■ **What to produce**
Find "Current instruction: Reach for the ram" in the data below; transcribe the line it appears on and each line after it, exactly, to the end, and nothing else.

■ **Dataset section**
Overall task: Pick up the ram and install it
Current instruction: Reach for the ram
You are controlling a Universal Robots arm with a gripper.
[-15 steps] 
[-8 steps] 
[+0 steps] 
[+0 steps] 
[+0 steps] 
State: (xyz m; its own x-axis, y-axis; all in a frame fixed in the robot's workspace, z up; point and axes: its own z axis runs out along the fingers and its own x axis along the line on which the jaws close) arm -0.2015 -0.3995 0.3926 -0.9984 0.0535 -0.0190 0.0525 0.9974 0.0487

■ **Result**
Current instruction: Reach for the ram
You are controlling a Universal Robots arm with a gripper.
[-15 steps] 
[-8 steps] 
[+0 steps] 
[+0 steps] 
[+0 steps] 
State: (xyz m; its own x-axis, y-axis; all in a frame fixed in the robot's workspace, z up; point and axes: its own z axis runs out along the fingers and its own x axis along the line on which the jaws close) arm -0.2015 -0.3995 0.3926 -0.9984 0.0535 -0.0190 0.0525 0.9974 0.0487

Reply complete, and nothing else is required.